Si él, Richis, fuera un asesino y estuviera poseído de las mismas ideas morbosas de aquel asesino en particular, no habría podido proceder de manera distinta y, como él, habría resuelto coronar a toda costa su obra de demente con el asesinato de Laure, la única. la maravillosa.
Esta última idea se le antojó muy buena. El hecho de que estuviera en situación de ponerse mentalmente en el lugar del futuro asesino de su hija le daba una gran superioridad sobre él, porque una cosa era cierta: por inteligente que fuera, el asesino no estaba en situación de ponerse en el lugar de Richis, aunque sólo fuese porque no podía imaginar que Richis se había puesto ya en su lugar, es decir, en el del asesino. En el fondo, ocurría lo mismo que en el mundo de los negocios… salvando las distancias, claro. Uno tenía siempre cierta superioridad sobre un competidor cuyas intenciones hubiera adivinado; en lo sucesivo, ya no se dejaría engañar, no cuando uno se llamaba Antoine Richis, conocía todos los trucos y poseía un espíritu luchador.

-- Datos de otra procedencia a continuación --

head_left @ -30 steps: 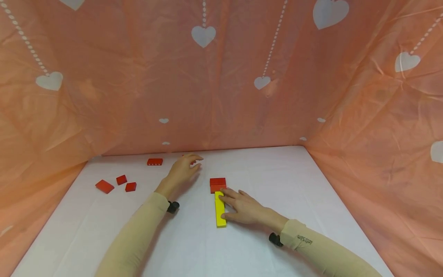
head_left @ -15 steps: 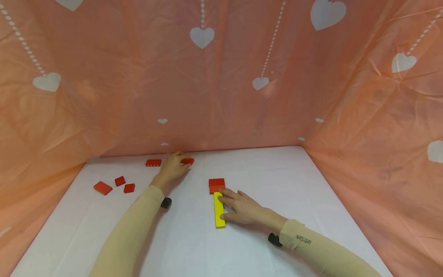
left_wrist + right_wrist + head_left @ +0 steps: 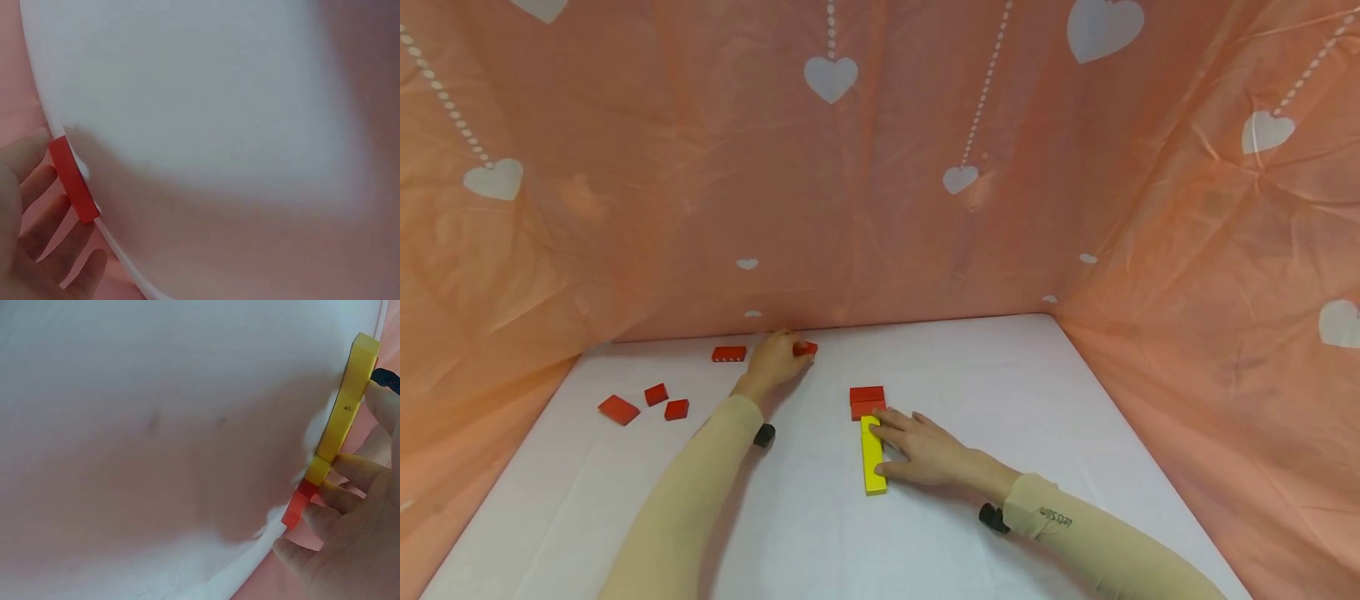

Al fin y al cabo, el negocio de perfumería más importante de Francia, su riqueza y el cargo de Segundo Cónsul no le habían bajado del cielo, sino que los había ganado luchando, porfiando, intuyendo a tiempo los peligros, adivinando los planes de los competidores y adelantándose a ellos. Y lograría también alcanzar sus metas futuras, el poder y la nobleza de sus descendientes, y desbaratar asimismo los planes de aquel asesino, su rival por la posesión de Laure, aunque sólo fuese porque Laure era igualmente la última piedra del edificio de sus propios planes. El la amaba, ciertamente, pero también la necesitaba. Y lo que necesitaba para la realización de sus más altas ambiciones no se lo dejaría arrebatar por nadie, lo defendería con uñas y dientes.
Ahora se sentía mejor. Desde que había conseguido trasladar sus reflexiones nocturnas sobre la lucha con el demonio al terreno de una transacción comercial, le animaba un valor renovado, incluso un poco temerario. Se había esfumado el resto de temor, desvanecido el desaliento y la sombría preocupación que le habían atormentado como a un viejo senil y tembloroso, evaporado la niebla de tristes presagios en la que se había movido a tientas durante semanas. Ahora se encontraba en terreno conocido y se sentía capaz de afrontar cualquier reto.